▸ **Work instruction**
Copy the data exactly, pictures aside.

▸ **Available data**

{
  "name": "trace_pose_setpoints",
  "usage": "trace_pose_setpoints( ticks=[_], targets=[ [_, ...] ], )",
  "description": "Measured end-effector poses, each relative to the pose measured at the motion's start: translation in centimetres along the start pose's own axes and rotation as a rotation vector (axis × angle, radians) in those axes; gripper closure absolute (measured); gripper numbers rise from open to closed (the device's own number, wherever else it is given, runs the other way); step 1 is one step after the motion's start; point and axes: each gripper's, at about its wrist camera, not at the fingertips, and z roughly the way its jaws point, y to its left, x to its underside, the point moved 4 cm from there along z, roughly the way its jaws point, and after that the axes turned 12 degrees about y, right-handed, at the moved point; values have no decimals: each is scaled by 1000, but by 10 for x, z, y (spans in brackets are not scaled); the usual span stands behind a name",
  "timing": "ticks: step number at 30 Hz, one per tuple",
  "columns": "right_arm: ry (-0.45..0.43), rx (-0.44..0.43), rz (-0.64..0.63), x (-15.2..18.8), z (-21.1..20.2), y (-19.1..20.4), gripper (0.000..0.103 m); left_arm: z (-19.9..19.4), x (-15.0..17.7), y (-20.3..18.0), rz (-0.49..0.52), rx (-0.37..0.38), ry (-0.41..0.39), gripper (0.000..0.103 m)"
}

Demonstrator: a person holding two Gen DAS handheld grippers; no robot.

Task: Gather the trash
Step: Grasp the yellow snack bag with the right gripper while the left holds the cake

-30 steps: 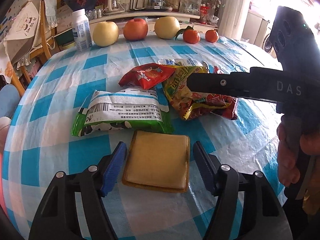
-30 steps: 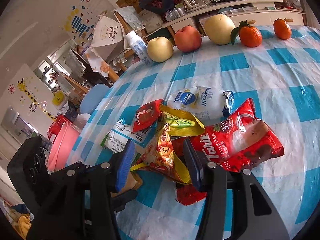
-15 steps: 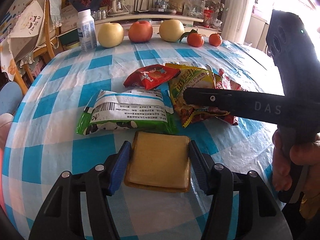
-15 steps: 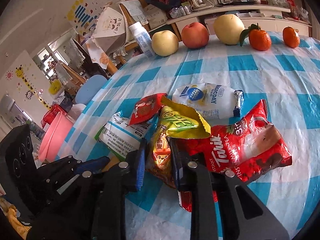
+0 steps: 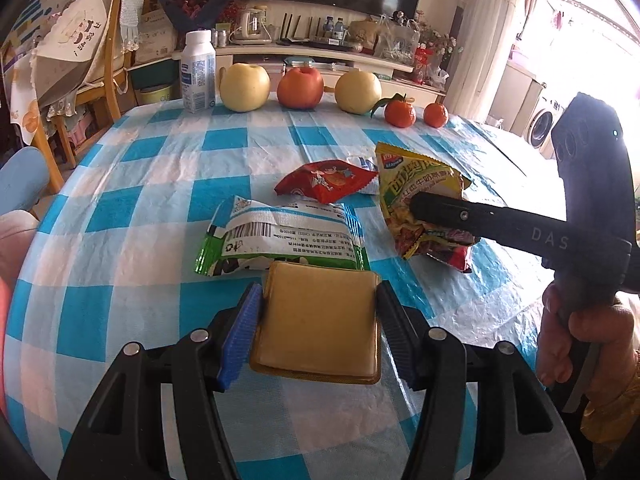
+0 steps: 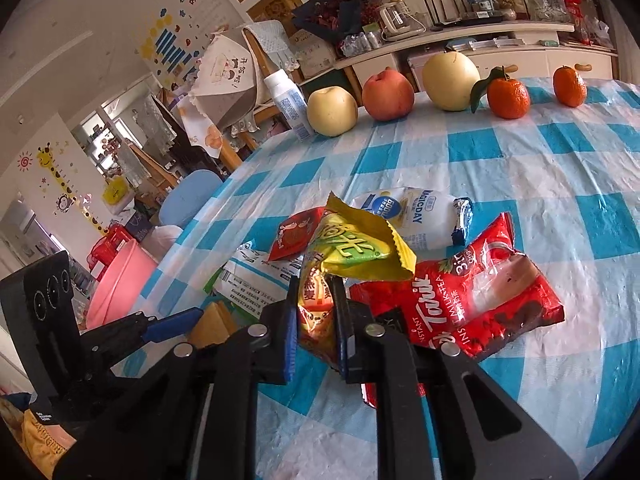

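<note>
1. Gripping now: your left gripper (image 5: 318, 332) has closed in and clamps the tan square packet (image 5: 318, 320), low over the table.
2. Your right gripper (image 6: 316, 320) just snapped shut on the yellow wrapper (image 6: 352, 252); both pieces ready to bin.

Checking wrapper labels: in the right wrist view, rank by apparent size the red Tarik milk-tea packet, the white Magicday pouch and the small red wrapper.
1. Red Tarik milk-tea packet, though nearest the camera.
2. White Magicday pouch.
3. Small red wrapper, partly hidden.
</note>
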Motion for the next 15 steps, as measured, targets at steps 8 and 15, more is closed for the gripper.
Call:
trace_pose_setpoints(
  ticks=[8, 15],
  targets=[
    [-14, -3, -25, 4, -9, 14, 87, -24, -7, 17, -45, 31, -70, 43],
    [7, 14, -64, 8, -5, 38, 87, -45, -10, 40, -95, 37, -126, 43]
  ],
)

▸ **Output of the task**
{
  "name": "trace_pose_setpoints",
  "usage": "trace_pose_setpoints( ticks=[_], targets=[ [_, ...] ], )",
  "description": "Measured end-effector poses, each relative to the pose measured at the motion's start: translation in centimetres along the start pose's own axes and rotation as a rotation vector (axis × angle, radians) in those axes; gripper closure absolute (measured); gripper numbers rise from open to closed (the device's own number, wherever else it is given, runs the other way); step 1 is one step after the motion's start; point and axes: each gripper's, at about its wrist camera, not at the fingertips, and z roughly the way its jaws point, y to its left, x to its underside, the point moved 4 cm from there along z, roughly the way its jaws point, and after that the axes turned 12 degrees about y, right-handed, at the moved point; values have no decimals: each is scaled by 1000, but by 10 for x, z, y (spans in brackets are not scaled); the usual span stands behind a name",
  "timing": "ticks: step number at 30 Hz, one per tuple",
  "columns": "right_arm: ry (-0.45..0.43), rx (-0.44..0.43), rz (-0.64..0.63), x (-15.2..18.8), z (-21.1..20.2), y (-19.1..20.4), gripper (0.000..0.103 m); left_arm: z (-19.9..19.4), x (-15.0..17.7), y (-20.3..18.0), rz (-0.49..0.52), rx (-0.37..0.38), ry (-0.41..0.39), gripper (0.000..0.103 m)"
}

Demonstrator: a person holding two Gen DAS handheld grippers; no robot.

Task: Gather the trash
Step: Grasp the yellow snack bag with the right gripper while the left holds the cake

-30 steps: 
-30 steps: 
-15 steps: 
-15 steps: 
+0 steps: 
+0 steps: 

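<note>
1. Gripping now: your left gripper (image 5: 318, 332) has closed in and clamps the tan square packet (image 5: 318, 320), low over the table.
2. Your right gripper (image 6: 316, 320) just snapped shut on the yellow wrapper (image 6: 352, 252); both pieces ready to bin.

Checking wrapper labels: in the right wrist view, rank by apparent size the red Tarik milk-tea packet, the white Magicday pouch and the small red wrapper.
1. Red Tarik milk-tea packet, though nearest the camera.
2. White Magicday pouch.
3. Small red wrapper, partly hidden.
</note>
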Motion for the next 15 steps, as measured, targets at steps 8 and 15, more is closed for the gripper.
Call:
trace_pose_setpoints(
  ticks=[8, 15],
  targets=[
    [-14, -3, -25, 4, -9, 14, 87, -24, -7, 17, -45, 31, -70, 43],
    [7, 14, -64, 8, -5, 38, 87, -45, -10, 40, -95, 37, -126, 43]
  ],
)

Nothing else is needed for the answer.